How to disassemble, modify and then reassemble a Linux executable?

I don't think there is any reliable way to do this. Machine code formats are very complicated, more complicated than assembly files. It isn't really possible to take a compiled binary (say, in ELF format) and produce a source assembly program which will compile to the same (or similar-enough) binary. To gain an understanding of the differences, compare the output of GCC compiling direct to assembler (gcc -S) versus the output of objdump on the executable (objdump -D).

There are two major complications I can think of. Firstly, the machine code itself is not a 1-to-1 correspondence with assembly code, because of things like pointer offsets.

For example, consider the C code to Hello world:

int main()
{
    printf("Hello, world!\n");
    return 0;
}

This compiles to the x86 assembly code:

.LC0:
    .string "hello"
    .text
<snip>
    movl    $.LC0, %eax
    movl    %eax, (%esp)
    call    printf

Where .LCO is a named constant, and printf is a symbol in a shared library symbol table. Compare to the output of objdump:

80483cd:       b8 b0 84 04 08          mov    $0x80484b0,%eax
80483d2:       89 04 24                mov    %eax,(%esp)
80483d5:       e8 1a ff ff ff          call   80482f4 <printf@plt>

Firstly, the constant .LC0 is now just some random offset in memory somewhere -- it would be difficult to create an assembly source file which contains this constant in the correct place, since the assembler and linker are free to choose locations for these constants.

Secondly, I'm not entirely sure about this (and it depends on things like position independent code), but I believe the reference to printf is not actually encoded at the pointer address in that code there at all, but the ELF headers contain a lookup table which dynamically replaces its address at runtime. Therefore, the disassembled code doesn't quite correspond to the source assembly code.

In summary, source assembly has symbols while compiled machine code has addresses which are difficult to reverse.

The second major complication is that an assembly source file can't contain all of the information that was present in the original ELF file headers, like which libraries to dynamically link against, and other metadata placed there by the original compiler. It would be difficult to reconstruct this.

Like I said, it's possible that a special tool can manipulate all of this information, but it is unlikely that one can simply produce assembly code which can be reassembled back to the executable.

If you are interested in modifying just a small section of the executable, I recommend a much more subtle approach than recompiling the whole application. Use objdump to get the assembly code for the function(s) you are interested in. Convert it to "source assembly syntax" by hand (and here, I wish there was a tool that actually produced disassembly in the same syntax as the input), and modify it as you wish. When you are done, recompile just those function(s) and use objdump to figure out the machine code for your modified program. Then, use a hex editor to manually paste the new machine code over the top of the corresponding part of the original program, taking care that your new code is precisely the same number of bytes as the old code (or all the offsets would be wrong). If the new code is shorter, you can pad it out using NOP instructions. If it is longer, you may be in trouble, and might have to create new functions and call them instead.

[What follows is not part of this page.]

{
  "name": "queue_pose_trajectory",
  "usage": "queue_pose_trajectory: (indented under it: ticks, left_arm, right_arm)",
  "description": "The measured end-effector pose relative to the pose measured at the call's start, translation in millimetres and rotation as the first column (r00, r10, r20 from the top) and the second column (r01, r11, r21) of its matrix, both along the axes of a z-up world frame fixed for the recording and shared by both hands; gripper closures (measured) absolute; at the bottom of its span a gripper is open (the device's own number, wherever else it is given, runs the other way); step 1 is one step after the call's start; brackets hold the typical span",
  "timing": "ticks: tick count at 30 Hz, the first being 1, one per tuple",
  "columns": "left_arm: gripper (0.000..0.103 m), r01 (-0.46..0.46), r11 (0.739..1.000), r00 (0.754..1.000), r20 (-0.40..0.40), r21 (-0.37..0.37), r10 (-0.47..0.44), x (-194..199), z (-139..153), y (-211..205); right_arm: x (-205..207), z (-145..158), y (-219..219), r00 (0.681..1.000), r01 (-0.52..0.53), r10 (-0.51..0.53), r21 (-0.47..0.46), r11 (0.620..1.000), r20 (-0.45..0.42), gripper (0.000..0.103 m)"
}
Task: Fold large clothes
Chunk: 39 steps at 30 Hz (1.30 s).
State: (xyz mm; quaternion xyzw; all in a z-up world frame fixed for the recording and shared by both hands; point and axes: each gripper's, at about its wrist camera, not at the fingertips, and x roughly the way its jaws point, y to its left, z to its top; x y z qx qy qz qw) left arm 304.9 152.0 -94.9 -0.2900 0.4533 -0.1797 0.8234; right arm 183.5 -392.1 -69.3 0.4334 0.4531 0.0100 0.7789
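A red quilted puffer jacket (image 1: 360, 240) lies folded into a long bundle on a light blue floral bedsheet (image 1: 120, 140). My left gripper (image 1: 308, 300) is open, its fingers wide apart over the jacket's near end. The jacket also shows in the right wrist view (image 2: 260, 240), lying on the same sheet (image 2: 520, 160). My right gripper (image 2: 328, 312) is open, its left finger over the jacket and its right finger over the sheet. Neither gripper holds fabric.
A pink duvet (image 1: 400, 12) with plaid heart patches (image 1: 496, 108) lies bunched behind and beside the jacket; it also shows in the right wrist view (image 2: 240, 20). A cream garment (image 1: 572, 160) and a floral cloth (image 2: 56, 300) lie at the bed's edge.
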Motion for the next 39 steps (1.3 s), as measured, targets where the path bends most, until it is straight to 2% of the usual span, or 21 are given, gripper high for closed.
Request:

I do this with hexdump and a text editor. You have to be really comfortable with the machine code and the file format storing it, and flexible with what counts as "disassemble, modify, and then reassemble".

If you can get away with making just "spot changes" (rewriting bytes, but not adding nor removing bytes), it'll be easy (relatively speaking).

You really don't want to displace any existing instructions, because then you'd have to manually adjust any effected relative offset within the machine code, for jumps/branches/loads/stores relative to the program counter, both in hardcoded immediate values and ones computed through registers.

You should always be able to get away with not removing bytes. Adding bytes might be necessary for more complex modifications, and gets a lot harder.

Step 0 (preparation)

After you've actually disassembled the file properly with objdump -D or whatever you normally use first to actually understand it and find the spots you need to change, you'll need to take note of the following things to help you locate the correct bytes to modify:

  1. The "address" (offset from the start of the file) of the bytes you need to change.
  2. The raw value of those bytes as they currently are (the --show-raw-insn option to objdump is really helpful here).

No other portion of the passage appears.